Which lines of the records contain "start"? Collect every one of them.

══ Data listing ══

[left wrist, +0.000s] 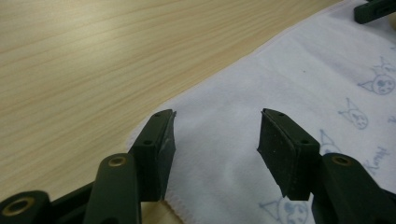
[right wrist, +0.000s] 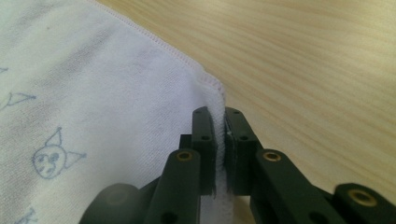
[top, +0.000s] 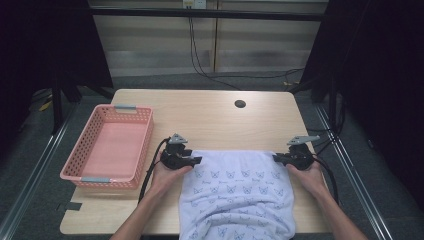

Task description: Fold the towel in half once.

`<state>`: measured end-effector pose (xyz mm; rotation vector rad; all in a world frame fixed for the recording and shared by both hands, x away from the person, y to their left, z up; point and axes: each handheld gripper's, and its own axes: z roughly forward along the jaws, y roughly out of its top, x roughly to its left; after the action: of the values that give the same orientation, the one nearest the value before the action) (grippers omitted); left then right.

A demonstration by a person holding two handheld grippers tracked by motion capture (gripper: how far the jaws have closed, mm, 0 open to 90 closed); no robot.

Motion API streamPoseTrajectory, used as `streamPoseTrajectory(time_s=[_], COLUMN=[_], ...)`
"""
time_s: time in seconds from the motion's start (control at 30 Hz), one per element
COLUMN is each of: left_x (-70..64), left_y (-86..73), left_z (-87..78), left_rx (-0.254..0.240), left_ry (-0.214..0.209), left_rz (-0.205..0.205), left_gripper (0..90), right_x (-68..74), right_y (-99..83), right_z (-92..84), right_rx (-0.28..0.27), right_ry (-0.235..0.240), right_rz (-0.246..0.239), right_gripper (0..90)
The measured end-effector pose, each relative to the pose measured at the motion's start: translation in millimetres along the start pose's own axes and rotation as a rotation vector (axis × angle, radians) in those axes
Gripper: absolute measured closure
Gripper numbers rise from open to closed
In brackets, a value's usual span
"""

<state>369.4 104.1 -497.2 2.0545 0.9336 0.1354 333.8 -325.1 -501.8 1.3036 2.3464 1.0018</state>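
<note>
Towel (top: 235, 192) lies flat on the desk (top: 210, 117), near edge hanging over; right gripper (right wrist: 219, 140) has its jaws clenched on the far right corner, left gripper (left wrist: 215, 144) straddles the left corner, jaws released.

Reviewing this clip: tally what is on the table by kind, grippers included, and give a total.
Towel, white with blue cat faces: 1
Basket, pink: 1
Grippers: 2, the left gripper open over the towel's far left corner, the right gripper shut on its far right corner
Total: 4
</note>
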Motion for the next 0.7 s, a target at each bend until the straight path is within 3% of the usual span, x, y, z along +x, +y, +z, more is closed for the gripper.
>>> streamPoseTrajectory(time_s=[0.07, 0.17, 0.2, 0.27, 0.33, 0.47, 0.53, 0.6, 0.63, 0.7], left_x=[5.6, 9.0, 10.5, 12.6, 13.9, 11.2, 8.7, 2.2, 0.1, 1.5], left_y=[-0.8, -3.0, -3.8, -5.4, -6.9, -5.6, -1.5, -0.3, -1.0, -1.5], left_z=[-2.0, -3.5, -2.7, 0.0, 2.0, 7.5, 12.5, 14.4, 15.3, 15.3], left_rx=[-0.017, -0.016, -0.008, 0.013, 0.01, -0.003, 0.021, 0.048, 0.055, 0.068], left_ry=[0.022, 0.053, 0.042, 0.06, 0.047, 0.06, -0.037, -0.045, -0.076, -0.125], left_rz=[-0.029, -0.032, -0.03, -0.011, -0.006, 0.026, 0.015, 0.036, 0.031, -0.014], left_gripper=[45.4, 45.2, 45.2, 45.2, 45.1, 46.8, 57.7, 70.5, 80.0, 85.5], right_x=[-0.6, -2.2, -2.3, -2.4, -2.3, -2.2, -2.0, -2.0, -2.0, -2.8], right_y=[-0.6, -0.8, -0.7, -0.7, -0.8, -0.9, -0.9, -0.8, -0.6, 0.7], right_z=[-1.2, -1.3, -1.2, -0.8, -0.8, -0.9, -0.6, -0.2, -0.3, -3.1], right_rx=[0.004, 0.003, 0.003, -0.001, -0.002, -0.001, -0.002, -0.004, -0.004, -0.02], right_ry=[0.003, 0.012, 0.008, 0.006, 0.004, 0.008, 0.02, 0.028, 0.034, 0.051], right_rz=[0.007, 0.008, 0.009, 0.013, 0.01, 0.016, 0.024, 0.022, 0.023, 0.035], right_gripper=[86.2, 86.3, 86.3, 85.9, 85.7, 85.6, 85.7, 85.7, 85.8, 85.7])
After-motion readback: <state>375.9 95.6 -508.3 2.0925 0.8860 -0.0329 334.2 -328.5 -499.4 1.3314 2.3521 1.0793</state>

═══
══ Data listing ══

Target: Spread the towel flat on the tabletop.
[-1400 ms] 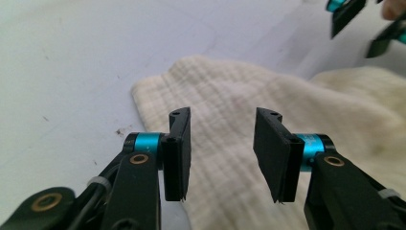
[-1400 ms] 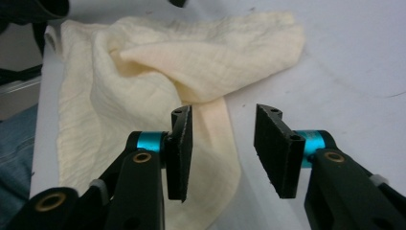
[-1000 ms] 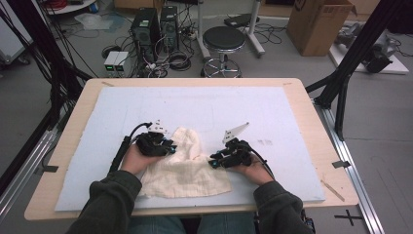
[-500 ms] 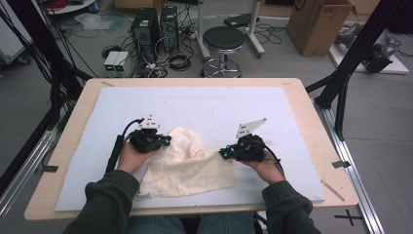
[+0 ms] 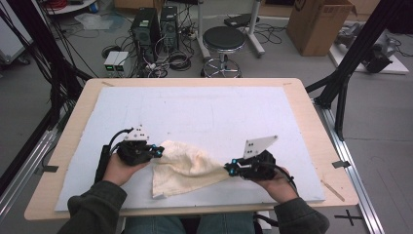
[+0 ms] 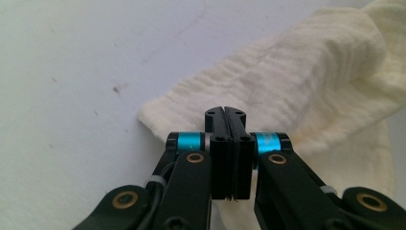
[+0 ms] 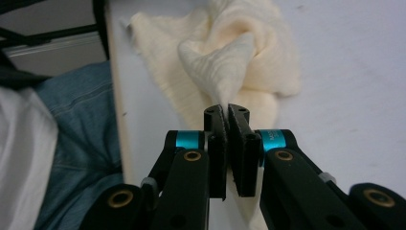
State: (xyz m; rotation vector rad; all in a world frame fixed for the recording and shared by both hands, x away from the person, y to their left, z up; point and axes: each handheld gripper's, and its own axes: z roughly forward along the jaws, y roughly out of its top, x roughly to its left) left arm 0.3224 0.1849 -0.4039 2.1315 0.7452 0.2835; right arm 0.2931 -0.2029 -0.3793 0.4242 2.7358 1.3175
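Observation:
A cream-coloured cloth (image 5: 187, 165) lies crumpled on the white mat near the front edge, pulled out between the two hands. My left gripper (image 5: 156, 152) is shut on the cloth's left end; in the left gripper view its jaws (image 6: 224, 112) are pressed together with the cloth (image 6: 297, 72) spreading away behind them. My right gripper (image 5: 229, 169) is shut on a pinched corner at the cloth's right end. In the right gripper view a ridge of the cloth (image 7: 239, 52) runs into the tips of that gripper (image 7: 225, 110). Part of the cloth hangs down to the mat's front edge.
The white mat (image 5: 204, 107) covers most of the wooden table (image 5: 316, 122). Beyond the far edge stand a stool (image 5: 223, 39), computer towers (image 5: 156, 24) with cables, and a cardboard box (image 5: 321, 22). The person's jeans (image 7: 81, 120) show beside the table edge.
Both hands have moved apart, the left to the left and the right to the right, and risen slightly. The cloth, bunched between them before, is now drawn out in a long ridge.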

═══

» **Answer space**:
time_s: time in seconds from the motion's start (control at 30 Hz), one per element
The measured end-effector pose, each relative to the pose measured at the motion's start: translation in millimetres along the start pose's own axes and rotation as a rotation vector (axis × angle, radians) in those axes

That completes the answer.